EDIT: the upside is that cocoapods will have to either rethink there architecture in order to eat less resources or move to their own paid infrastructure because their package manager will soon be less than functional given the aggressive rate limiting github is performing.


> EDIT: the upside is that cocoapods will have to either rethink there architecture in order to eat less resources or move to their own paid infrastructure because their package manager will soon be less than functional given the aggressive rate limiting github is performing.

I'd like to see both happen:

* CocoaPods refactoring to be more efficient

* GitHub providing open source projects the option to buy reserved capacity if they're using excessive resources (versus just saying "No").


    > GitHub providing open source projects
    > the option to buy reserved capacity.
I have no affiliation with GitHub, but I'd guess that if you were paying for one of their $200/month organization plans[1] you'd be having a very different conversation with them about rate limiting.

1. https://github.com/pricing


I would be interested if any of the top five open source projects consuming the most resources are paying Github anything.


They probably aren't, but they aren't going to be using the infrastructure in the pathological way CocoaPods is either, which requires you to have a client that uses GitHub on behalf of your users.

I'm just pointing out that the feature you're wishing exists very likely already exists in practice. Unless GitHub is stupid they aren't going to be complaining about you pegging 5 CPU cores for $200/month.


How much cash do the top five open source projects bring in? That's the other side of it. Funding a side project, let alone a large open source project, is hard


The top five open source projects on Github can't bring in $200/month each?

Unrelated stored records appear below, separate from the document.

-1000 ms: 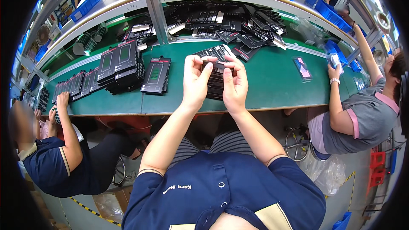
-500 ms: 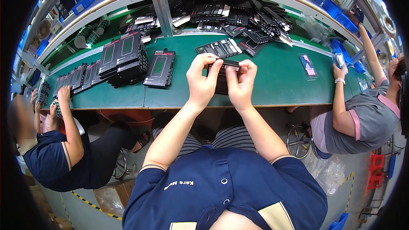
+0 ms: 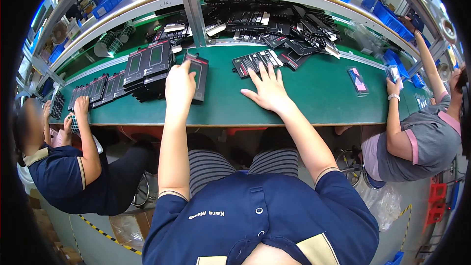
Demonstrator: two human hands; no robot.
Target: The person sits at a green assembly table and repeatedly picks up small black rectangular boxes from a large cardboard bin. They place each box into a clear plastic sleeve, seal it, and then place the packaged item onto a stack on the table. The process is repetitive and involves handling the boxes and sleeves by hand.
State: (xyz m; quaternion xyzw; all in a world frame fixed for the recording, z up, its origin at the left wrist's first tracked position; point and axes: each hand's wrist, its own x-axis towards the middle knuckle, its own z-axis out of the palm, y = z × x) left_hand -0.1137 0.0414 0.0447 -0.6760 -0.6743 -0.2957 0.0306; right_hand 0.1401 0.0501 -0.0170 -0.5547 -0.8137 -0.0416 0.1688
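Beyond the green worktop's [image 3: 223, 108] front edge, the left hand [image 3: 178, 88] overlaps a black box [image 3: 200, 81], grip unclear; the right hand [image 3: 269, 91], fingers spread, nears a flat carton [image 3: 250, 62].

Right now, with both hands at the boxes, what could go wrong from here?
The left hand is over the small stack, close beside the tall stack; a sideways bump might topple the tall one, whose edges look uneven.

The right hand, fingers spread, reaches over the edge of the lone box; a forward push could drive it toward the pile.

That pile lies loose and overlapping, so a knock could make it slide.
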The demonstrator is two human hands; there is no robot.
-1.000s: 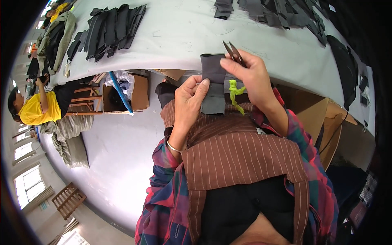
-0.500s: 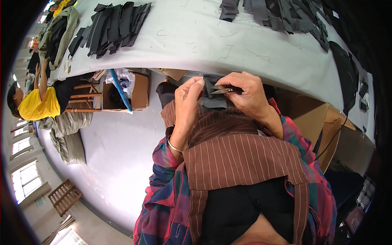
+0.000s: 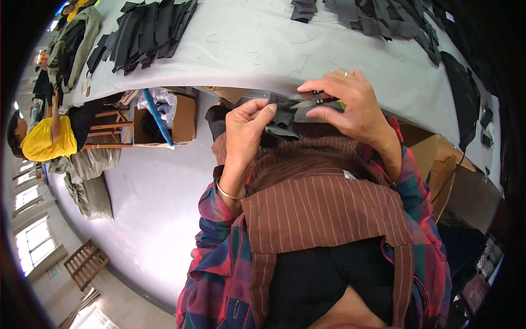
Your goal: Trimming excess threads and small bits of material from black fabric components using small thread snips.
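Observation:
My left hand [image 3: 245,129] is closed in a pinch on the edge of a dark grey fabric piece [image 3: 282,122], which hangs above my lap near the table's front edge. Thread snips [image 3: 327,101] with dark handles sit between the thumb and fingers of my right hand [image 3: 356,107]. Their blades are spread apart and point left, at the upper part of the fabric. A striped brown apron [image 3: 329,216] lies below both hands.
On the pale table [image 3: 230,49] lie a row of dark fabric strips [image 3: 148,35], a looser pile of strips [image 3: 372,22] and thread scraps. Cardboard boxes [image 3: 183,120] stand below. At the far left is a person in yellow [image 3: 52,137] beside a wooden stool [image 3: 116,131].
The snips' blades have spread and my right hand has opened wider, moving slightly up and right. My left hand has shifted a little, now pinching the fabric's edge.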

GitHub already has paid accounts. There's nothing I'm aware of that would prevent an open source project from paying for one.


That response was sheer excellence except maybe it was too nice about how ridiculous the situation was. I'm pretty diplomatic on job but an aggressive freeloader braggjng about what tge damage saves them would try my patience.

GitHub people are truly going above and beyond in service even when barely warranted. I'll give them that.


Agreed. Perhaps better even would be an automatic message that says that rate-limiting is in effect, explaining the reasons.